7:34 AM EST, January 31, 2013
Despite the Shakespearean rhetoric of Michael Hill's recent commentary ("Fans crave what cheating provides," Jan. 25), no quarter should be granted to Lance Armstrong who, for over a decade, willfully and systematically lied, cheated, and thumbed his nose at the basic tenets of ethical human behavior.
Unfortunately, Mr.

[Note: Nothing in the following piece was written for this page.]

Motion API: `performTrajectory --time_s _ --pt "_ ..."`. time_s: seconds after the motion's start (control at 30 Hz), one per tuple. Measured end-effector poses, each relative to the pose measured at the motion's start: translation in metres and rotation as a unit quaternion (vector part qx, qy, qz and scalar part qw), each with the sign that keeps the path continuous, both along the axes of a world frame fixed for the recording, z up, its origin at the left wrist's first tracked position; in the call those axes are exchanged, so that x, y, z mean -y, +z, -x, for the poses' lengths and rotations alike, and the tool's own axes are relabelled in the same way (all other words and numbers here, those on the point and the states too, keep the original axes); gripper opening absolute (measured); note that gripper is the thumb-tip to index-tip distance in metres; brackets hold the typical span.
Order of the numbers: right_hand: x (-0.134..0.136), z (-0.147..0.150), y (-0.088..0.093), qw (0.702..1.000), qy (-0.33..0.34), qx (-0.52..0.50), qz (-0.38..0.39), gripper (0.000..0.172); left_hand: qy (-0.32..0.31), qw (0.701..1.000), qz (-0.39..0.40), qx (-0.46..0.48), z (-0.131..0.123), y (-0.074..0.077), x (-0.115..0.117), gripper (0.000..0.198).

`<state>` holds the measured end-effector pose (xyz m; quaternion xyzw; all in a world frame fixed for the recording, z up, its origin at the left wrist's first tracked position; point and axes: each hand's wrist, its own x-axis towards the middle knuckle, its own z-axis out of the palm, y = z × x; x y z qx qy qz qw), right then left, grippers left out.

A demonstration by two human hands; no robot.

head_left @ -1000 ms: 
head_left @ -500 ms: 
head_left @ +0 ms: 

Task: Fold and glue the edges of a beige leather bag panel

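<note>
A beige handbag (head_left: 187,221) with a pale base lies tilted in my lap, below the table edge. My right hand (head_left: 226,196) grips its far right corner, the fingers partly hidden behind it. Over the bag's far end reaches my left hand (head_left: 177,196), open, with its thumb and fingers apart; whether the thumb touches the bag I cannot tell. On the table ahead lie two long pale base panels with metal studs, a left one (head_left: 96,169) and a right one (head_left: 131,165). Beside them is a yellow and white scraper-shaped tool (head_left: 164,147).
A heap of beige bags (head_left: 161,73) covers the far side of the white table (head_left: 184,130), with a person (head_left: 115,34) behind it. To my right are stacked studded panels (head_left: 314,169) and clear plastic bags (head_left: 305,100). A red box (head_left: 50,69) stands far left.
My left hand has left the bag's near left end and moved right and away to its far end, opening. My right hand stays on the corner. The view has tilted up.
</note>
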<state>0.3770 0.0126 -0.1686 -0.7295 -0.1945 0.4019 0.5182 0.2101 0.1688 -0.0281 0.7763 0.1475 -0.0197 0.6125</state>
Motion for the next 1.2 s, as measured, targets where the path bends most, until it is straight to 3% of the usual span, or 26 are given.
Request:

Hill's commentary promulgates the message of our country's increasingly influential sports and entertainment consortium which suggests that the primary role for the masses is to watch and entertained by a small troop of elite athletes. Certainly, Theodore Roosevelt is cringing in his grave to know that in today's America the value of the common man is to be found not in the ring, but in the stands.
Sports should be fun, teach us life's lessons, build self-esteem and provide an opportunity to interact with people from many walks of life. We should all spend a little more time on our own bikes and much less time being concerned with Mr. Armstrong. Take the kids out for a ride, enter a local race, pledge to drop a few pounds. When possible, our sports focus should be on our own participation and that of our families, friends, and community — not in the naive co-opting of the flawed achievements of yet another misguided celebrity.
Dr. Richard Hinton, Baltimore
The writer is a sports orthopaedic surgeon and researcher.